As with Scargill, as with Militant, so with Corbyn: what you see is what you get. Yes, every time the Labour leader talks about the Falklands, or Trident, or trade union legislation, or places inverted commas around the word “terrorism”, he nails another dozen nails into the coffin lid of his party. But a lone gunman killed Kennedy, the moon landings actually happened, 9/11 was the work of Islamists based in Afghanistan, and Jeremy Corbyn genuinely believes what he says.

Portraits of Lenin and Trotsky watch impassively as Tony Benn addresses the Militant Tendency conference at Wembley, 1984

We’re often told (implausibly, in my opinion) that today’s young people are just as enthusiastic about politics as their elders – they’re just more interested in single issues like climate change and anti-capitalist protest than they are in party politics. That sounds eerily close to where Corbyn stands. He needed the Labour Party label in order to get him elected to Parliament in 1983 and re-elected seven times since then. But he is not a tribal politician; he has no emotional loyalty to the Labour Party. Such loyalty would encourage him to mellow his spoken opinions, to search for compromises, to promote the Labour Party at all levels in the understanding that you can’t always get what you want, but half a loaf is better than no loaf at all.
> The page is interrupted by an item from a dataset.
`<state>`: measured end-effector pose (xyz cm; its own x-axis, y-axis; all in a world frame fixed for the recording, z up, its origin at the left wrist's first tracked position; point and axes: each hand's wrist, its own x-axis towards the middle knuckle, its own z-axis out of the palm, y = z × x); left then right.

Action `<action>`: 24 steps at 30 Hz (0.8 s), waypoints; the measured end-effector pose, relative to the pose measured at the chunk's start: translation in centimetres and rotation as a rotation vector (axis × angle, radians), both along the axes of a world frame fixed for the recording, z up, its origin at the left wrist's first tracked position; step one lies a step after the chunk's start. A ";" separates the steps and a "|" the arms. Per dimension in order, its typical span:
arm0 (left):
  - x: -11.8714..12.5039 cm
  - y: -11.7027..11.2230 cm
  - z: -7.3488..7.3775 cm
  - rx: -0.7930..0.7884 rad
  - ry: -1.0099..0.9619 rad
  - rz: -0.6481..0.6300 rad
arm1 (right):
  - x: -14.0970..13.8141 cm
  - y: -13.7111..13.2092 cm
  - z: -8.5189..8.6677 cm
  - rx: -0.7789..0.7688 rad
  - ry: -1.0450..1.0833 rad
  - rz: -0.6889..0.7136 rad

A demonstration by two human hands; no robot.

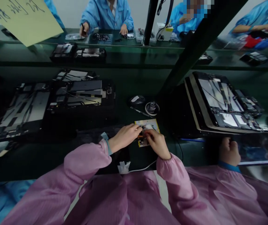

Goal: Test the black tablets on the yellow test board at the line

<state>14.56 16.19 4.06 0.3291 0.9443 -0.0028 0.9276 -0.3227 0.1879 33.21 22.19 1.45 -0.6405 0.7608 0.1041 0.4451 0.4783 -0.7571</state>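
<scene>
Both my hands meet over a small yellow sheet of parts (153,124) lying on the dark green bench in front of me. My left hand (124,137) rests at its left edge with fingertips pinched on the sheet. My right hand (156,143) covers the sheet's lower half, fingers curled and pinching a small pale piece (148,127) on it. Both sleeves are pink. What lies under my right hand is hidden.
Opened device chassis trays (77,93) lie to the left, a stack of them (222,103) to the right. A round tape roll (152,108) and a dark mouse-like object (136,100) sit beyond the sheet. A neighbour's hand (229,151) is at right. Workers in blue sit across.
</scene>
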 end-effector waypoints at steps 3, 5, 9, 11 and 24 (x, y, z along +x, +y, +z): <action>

“I’ll tell you what happens with impossible promises. You start with far-fetched resolutions. They are then pickled into a rigid dogma, a code, and you go through the years sticking to that, out-dated, misplaced, irrelevant to the real needs, and you end in the grotesque chaos of a Labour council – a Labour council - hiring taxis to scuttle round a city handing out redundancy notices to its own workers."
Neil Kinnock

Instead he impresses those who voted for him in last year’s leadership election (and no one else) by verbalising every far-Left opinion he has ever held. He doesn’t (he claims) dissemble, he doesn’t prevaricate. He tries to convince himself and those around him that voters will support him because he is honest and principled, even if they’re not impressed by his actual views.

Yeah, good luck with that.

To understand Corbyn’s real political motivations, you have to look at his activity and alliances outside parliament.

Corbyn is Vice-President of CND. Until last year he was the chair of the Stop The War Coalition. He is known to want to protect the Green MP Caroline Lucas’s parliamentary seat in Brighton from the threat of Labour campaigners. He is far more comfortable dealing with Labour’s opponents on the Left: the Socialist Party (formerly Militant), the Socialist Workers Party, who set up and control Stop The War, and the Green Party, where the influence of Marxists with precious little to do since the Wall came down a quarter of a century ago have made their influence felt.

He shares with those allies a contempt for the “betrayal” of previous Labour governments: Blair, Wilson, Callaghan – even Attlee approved the UK nuclear deterrent – they were all guilty of betraying the Left. Why would true socialists offer such governments their support?

Labour moderates still hoping for a future in the party should remember that Labour’s opponents are not exclusively on the Right. Cameron doesn’t need to conspire to control the Labour Party. The same end is achieved when the cabal with influence over the leader is led by the leader himself.